* Your assignment: Before you write out the listing, remove the pictures; everything else stays exactly as it is.

* Provided material:
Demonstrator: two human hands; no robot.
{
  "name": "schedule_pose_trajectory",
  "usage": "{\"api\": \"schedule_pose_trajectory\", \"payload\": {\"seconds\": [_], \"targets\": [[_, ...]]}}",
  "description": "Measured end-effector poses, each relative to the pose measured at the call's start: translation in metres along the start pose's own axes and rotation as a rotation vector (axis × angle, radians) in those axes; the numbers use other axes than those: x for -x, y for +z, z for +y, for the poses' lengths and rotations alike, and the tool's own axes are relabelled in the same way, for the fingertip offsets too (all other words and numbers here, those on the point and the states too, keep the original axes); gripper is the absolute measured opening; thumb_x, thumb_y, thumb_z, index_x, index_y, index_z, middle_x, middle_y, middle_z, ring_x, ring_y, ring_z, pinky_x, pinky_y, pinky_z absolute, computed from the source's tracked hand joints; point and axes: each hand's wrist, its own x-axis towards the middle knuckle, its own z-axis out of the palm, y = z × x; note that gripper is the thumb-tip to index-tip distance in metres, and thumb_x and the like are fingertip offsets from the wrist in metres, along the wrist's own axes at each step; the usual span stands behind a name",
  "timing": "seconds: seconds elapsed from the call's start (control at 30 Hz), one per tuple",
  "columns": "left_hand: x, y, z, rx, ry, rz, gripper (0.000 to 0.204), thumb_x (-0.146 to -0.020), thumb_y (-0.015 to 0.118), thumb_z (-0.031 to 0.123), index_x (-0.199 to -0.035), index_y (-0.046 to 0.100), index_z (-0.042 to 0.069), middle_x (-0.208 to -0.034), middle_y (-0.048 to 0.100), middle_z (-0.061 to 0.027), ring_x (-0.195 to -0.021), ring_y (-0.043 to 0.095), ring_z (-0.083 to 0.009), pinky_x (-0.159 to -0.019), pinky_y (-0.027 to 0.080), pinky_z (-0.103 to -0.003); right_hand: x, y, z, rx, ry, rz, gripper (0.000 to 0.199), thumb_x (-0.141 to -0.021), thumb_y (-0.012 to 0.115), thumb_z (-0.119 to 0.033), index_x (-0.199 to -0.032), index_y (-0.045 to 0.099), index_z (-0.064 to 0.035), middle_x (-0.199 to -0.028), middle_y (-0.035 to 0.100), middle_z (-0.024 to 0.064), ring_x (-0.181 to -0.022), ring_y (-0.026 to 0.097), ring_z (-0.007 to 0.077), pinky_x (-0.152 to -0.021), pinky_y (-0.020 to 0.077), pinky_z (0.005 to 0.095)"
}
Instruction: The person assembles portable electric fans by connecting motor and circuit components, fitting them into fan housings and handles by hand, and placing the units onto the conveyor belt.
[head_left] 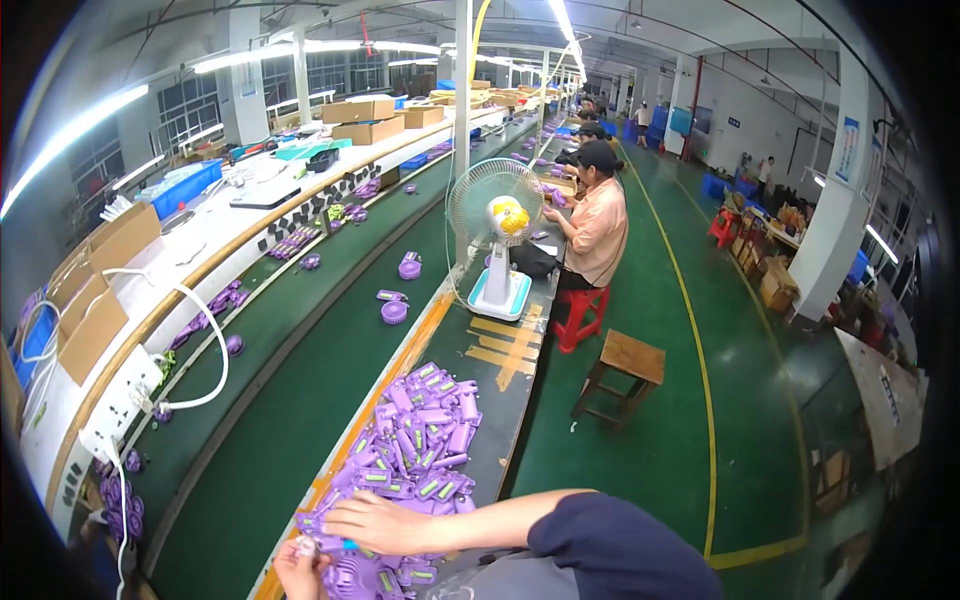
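At the lower edge, my left hand [298,572] is closed in a pinch on a small whitish piece [306,546] too small to name. Just right of it, my right hand [375,522] reaches in from the right, its fingers bent together over the near end of a heap. A bit of something teal [350,545] shows under its palm; what the fingers grip is hidden. Purple plastic housings [410,430] with light-green strips make up the heap, spread along the dark bench. A round, ribbed purple part [352,578] lies below my right hand.
A green conveyor belt [290,430] runs along the left, carrying a few purple handheld fans [395,312]. Ahead on the bench stands a fan [497,240]. Beyond it a person [597,215] sits on a red stool [580,318]. A wooden stool [632,358] stands right of the bench.
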Motion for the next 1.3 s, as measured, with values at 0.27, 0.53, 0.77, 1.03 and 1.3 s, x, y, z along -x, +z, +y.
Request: {"api": "schedule_pose_trajectory", "payload": {"seconds": [0.27,0.53,0.77,1.03,1.3], "targets": [[-0.184,-0.107,-0.093,-0.803,0.321,0.424,0.009,-0.068,0.063,-0.001,-0.071,0.054,-0.002,-0.068,0.058,-0.0114,-0.06,0.056,-0.0217,-0.059,0.046,-0.033,0.155,0.035,0.043,-0.121,0.832,-0.654,0.034,-0.073,0.05,-0.008,-0.107,0.053,-0.0047,-0.105,0.053,0.0153,-0.101,0.051,0.0308,-0.084,0.0418,0.0421],[-0.156,-0.026,-0.128,-0.942,0.043,0.187,0.029,-0.073,0.057,0.012,-0.101,0.062,0.008,-0.103,0.059,-0.0157,-0.098,0.055,-0.0322,-0.085,0.043,-0.038,0.137,0.055,0.082,0.056,0.943,-0.577,0.046,-0.062,0.062,-0.004,-0.106,0.051,-0.0002,-0.102,0.054,0.021,-0.096,0.051,0.0373,-0.083,0.0409,0.043],[0.034,-0.034,-0.167,-0.779,0.048,0.606,0.016,-0.071,0.061,0.002,-0.086,0.062,0.006,-0.093,0.061,-0.0124,-0.087,0.057,-0.0287,-0.076,0.047,-0.034,0.167,0.068,0.1,0.078,0.75,-0.599,0.064,-0.063,0.064,0.004,-0.121,0.039,-0.0013,-0.119,0.038,0.0224,-0.11,0.037,0.0402,-0.096,0.0297,0.0444],[0.13,-0.166,-0.194,-1.1,-0.276,1.132,0.029,-0.063,0.061,-0.001,-0.092,0.058,0.004,-0.087,0.055,-0.0158,-0.087,0.053,-0.0353,-0.081,0.043,-0.039,0.171,0.078,0.115,0.081,0.773,-0.685,0.058,-0.067,0.063,0.004,-0.12,0.039,-0.0018,-0.113,0.043,0.0193,-0.108,0.04,0.0374,-0.091,0.035,0.0422],[0.155,-0.171,-0.22,-0.596,-0.478,1.055,0.047,-0.063,0.071,0.007,-0.105,0.048,0.007,-0.095,0.059,-0.0141,-0.083,0.06,-0.0258,-0.074,0.048,-0.035,0.184,0.068,0.116,0.004,0.95,-0.409,0.055,-0.07,0.057,0.008,-0.122,0.039,-0.0021,-0.113,0.043,0.0155,-0.102,0.048,0.0276,-0.081,0.044,0.0328]]}}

* Written answer:
Demonstrator: two human hands; no robot.
{
  "name": "schedule_pose_trajectory",
  "usage": "{\"api\": \"schedule_pose_trajectory\", \"payload\": {\"seconds\": [_], \"targets\": [[_, ...]]}}",
  "description": "Measured end-effector poses, each relative to the pose measured at the call's start: translation in metres along the start pose's own axes and rotation as a rotation vector (axis × angle, radians) in those axes; the numbers use other axes than those: x for -x, y for +z, z for +y, for the poses' lengths and rotations alike, and the tool's own axes are relabelled in the same way, for the fingertip offsets too (all other words and numbers here, those on the point and the states too, keep the original axes); gripper is the absolute measured opening; thumb_x, thumb_y, thumb_z, index_x, index_y, index_z, middle_x, middle_y, middle_z, ring_x, ring_y, ring_z, pinky_x, pinky_y, pinky_z absolute, computed from the source's tracked hand joints; point and axes: each hand's wrist, its own x-axis towards the middle knuckle, its own z-axis out of the palm, y = z × x; note that gripper is the thumb-tip to index-tip distance in metres, and thumb_x and the like are fingertip offsets from the wrist in metres, along the wrist's own axes at each step; the usual span stands behind a name",
  "timing": "seconds: seconds elapsed from the call's start (control at 30 Hz), one per tuple",
  "columns": "left_hand: x, y, z, rx, ry, rz, gripper (0.000 to 0.204), thumb_x (-0.146 to -0.020), thumb_y (-0.015 to 0.118), thumb_z (-0.031 to 0.123), index_x (-0.199 to -0.035), index_y (-0.046 to 0.100), index_z (-0.042 to 0.069), middle_x (-0.208 to -0.034), middle_y (-0.048 to 0.100), middle_z (-0.061 to 0.027), ring_x (-0.195 to -0.021), ring_y (-0.043 to 0.095), ring_z (-0.083 to 0.009), pinky_x (-0.159 to -0.019), pinky_y (-0.027 to 0.080), pinky_z (-0.103 to -0.003); right_hand: x, y, z, rx, ry, rz, gripper (0.000 to 0.199), thumb_x (-0.141 to -0.021), thumb_y (-0.012 to 0.115), thumb_z (-0.119 to 0.033), index_x (-0.199 to -0.032), index_y (-0.045 to 0.099), index_z (-0.064 to 0.035), middle_x (-0.199 to -0.028), middle_y (-0.035 to 0.100), middle_z (-0.024 to 0.064), ring_x (-0.181 to -0.022), ring_y (-0.026 to 0.097), ring_z (-0.007 to 0.077), pinky_x (-0.152 to -0.021), pinky_y (-0.020 to 0.077), pinky_z (0.005 to 0.095)"
}
Instruction: The person assembles portable electric fans by connecting motor and circuit components, fitting them into fan housings and handles by hand, and placing the units onto the conveyor belt.
[head_left] 
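At the lower edge, my left hand [298,572] is closed in a pinch on a small whitish piece [306,546] too small to name. Just right of it, my right hand [375,522] reaches in from the right, its fingers bent together over the near end of a heap. A bit of something teal [350,545] shows under its palm; what the fingers grip is hidden. Purple plastic housings [410,430] with light-green strips make up the heap, spread along the dark bench. A round, ribbed purple part [352,578] lies below my right hand.
A green conveyor belt [290,430] runs along the left, carrying a few purple handheld fans [395,312]. Ahead on the bench stands a fan [497,240]. Beyond it a person [597,215] sits on a red stool [580,318]. A wooden stool [632,358] stands right of the bench.
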Motion for the next 1.3 s, as measured, with values at 0.27, 0.53, 0.77, 1.03 and 1.3 s, x, y, z along -x, +z, +y.
Request: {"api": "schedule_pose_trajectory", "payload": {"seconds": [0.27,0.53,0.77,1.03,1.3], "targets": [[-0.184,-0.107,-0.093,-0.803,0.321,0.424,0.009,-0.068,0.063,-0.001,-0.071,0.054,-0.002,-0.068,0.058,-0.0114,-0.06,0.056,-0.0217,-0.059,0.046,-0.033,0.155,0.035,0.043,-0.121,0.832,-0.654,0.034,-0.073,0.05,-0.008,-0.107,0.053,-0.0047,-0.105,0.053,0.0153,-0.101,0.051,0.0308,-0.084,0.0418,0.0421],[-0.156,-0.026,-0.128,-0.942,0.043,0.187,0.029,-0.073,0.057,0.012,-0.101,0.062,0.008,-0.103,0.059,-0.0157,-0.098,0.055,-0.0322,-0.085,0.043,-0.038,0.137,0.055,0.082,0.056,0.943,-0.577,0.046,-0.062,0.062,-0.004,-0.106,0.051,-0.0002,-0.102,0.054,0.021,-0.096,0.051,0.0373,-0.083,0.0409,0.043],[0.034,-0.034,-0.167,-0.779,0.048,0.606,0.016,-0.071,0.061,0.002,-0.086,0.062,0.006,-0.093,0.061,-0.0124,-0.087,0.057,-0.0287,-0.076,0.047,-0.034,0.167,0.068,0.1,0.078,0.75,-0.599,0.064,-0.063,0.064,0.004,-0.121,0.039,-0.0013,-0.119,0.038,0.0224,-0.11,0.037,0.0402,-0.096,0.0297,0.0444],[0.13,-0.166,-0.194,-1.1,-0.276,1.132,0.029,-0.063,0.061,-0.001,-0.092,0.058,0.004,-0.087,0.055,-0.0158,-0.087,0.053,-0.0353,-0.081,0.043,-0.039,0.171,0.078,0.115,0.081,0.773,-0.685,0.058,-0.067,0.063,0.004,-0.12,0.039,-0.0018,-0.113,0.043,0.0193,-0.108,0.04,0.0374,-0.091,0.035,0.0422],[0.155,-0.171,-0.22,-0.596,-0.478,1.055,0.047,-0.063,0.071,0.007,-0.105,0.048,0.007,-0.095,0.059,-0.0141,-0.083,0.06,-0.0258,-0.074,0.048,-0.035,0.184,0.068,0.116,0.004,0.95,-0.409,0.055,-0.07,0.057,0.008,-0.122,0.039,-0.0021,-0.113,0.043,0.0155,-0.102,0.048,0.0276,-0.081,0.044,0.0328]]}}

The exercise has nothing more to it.